I am starting by creating a new .NET Core console application:
dotnet new console
The next step is to pull the Microsoft.EntityFrameworkCore.SqlServer
NuGet package so that we can work with EF Core and the
SQL Server provider which we will use LocalDB through.
dotnet add package Microsoft.EntityFrameworkCore.SqlServer
At this point we are ready to create the LocalDB instance. We will make it match the spike name, but will replace
the dashes with underscores like .NET Core does when scaffolding the console
template's namespace.
That way we can use nameof
instead of hardcoding the database name in the code and it will stay in sync with the spike name.
sqllocaldb create ef_core_implicit_transaction -s
We will not be using migrations in this project, so we don't need the dotnet ef
tools.
They won't be accessible before we install the Microsoft.EntityFrameworkCore.Design
NuGet package, which we will skip for now.
At this point we're ready to go ahead and setup the DB context and model classes. Let's start with the model.
In this spike we are looking to find out, if with complex update logic, such as a user being updated by a model which brings in IDs of associated entities to keep on the new user, the EF Core default implicit transaction rollback will ensure the correct previous state of the database is restored in case the update fails.
The update is a collection if multiple queries, some destructive, so it's important that all of that can be rolled back in case any individual queries fail. Otherwise the updated user entity would be in an inconsistent state after borked update. This could bring our whole app down.
Here's what the data model could look like:
public class User
{
public long Id { get; set; }
public string FirstName { get; set; }
public string LastName { get; set; }
public ICollection<UserTag> Tags { get; set; }
public ICollection<UserGroup> Groups { get; set; }
}
public class Tag
{
public long Id { get; set; }
public string Name { get; set; }
public ICollection<User> Users { get; set; }
}
public class UserTag
{
public long Id { get; set; }
public long UserId { get; set; }
public User User { get; set; }
public long TagId { get; set; }
public Tag Tag { get; set; }
}
public class Group
{
public long Id { get; set; }
public string Name { get; set; }
public ICollection<User> Users { get; set; }
}
public class UserGroup
{
public long Id { get; set; }
public long UserId { get; set; }
public User User { get; set; }
public long GroupId { get; set; }
public Group Group { get; set; }
}
We can now start watching out project and fixing little things like formatting and namespaces.
dotnet watch run
VS Code will prompt you to add "required assets", do so in order to get debugging configuration etc. If you miss that prompt, restart VS Code and it should come up again. You can do so quickly with F1 > Reload window.
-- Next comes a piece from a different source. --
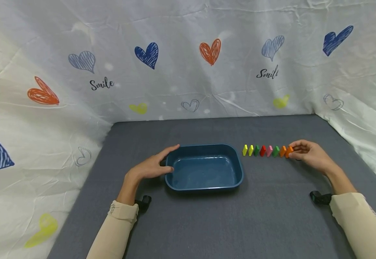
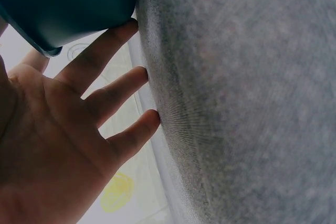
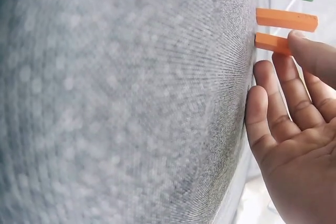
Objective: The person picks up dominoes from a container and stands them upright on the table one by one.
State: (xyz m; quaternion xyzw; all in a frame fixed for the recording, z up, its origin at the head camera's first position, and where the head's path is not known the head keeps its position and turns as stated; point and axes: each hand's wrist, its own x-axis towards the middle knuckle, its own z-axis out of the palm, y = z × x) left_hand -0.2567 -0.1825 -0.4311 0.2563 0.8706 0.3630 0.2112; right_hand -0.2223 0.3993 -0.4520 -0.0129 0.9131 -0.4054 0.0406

In case you run into a problem where OmniSharp reports that all classes are present already in the namespace, go to F1 > OmniSharp: Restart OmniSharp and it should fix itself.
Now that we have our data model defined, we can start configuring the DB context class for EF.
public class AppDbContext: DbContext
{
public DbSet<User> Users { get; set; }
public DbSet<Tag> Tags { get; set; }
public DbSet<UserTag> UserTags { get; set; }
public DbSet<Group> Groups { get; set; }
public DbSet<UserGroup> UserGroups { get; set; }
}
We can go ahead and set up the model scenario now.
static void Main(string[] args)
{
// Create the initial user
using (var appDbContext = new AppDbContext())
{
var tagA = appDbContext.Tags.Add(new Tag { Name = "Tag A" }).Entity;
var tagB = appDbContext.Tags.Add(new Tag { Name = "Tag B" }).Entity;
var tagC = appDbContext.Tags.Add(new Tag { Name = "Tag C" }).Entity;
var group1 = appDbContext.Groups.Add(new Group { Name = "Group 1" }).Entity;
var group2 = appDbContext.Groups.Add(new Group { Name = "Group 2" }).Entity;
var group3 = appDbContext.Groups.Add(new Group { Name = "Group 3" }).Entity;
appDbContext.Users.Add(new User {
Tags = new[] { new UserTag { Tag = tagA }, new UserTag { Tag = tagB } },
Groups = new[] { new UserGroup { Group = group1 } }
});
appDbContext.SaveChanges();
}
// Apply the update
// TODO
}
Our dotnet watch run
will keep failing now as we are not connected to the LocalDB instance
we've created previously.
We will change that by overriding OnConfiguring
on DbContext
:
protected override void OnConfiguring(DbContextOptionsBuilder optionsBuilder)
{
optionsBuilder.UseSqlServer($@"Server=(localdb)\{nameof(ef_core_implicit_transaction)};Database={nameof(ef_core_implicit_transaction)};");
}
You might need to add Trusted_Connection=True;
to force the use of Windows credentials to log in
but I find it generally to work without it.
We get a database connection error now: Cannot open database "ef_core_implicit_transaction" requested by the login. The login failed.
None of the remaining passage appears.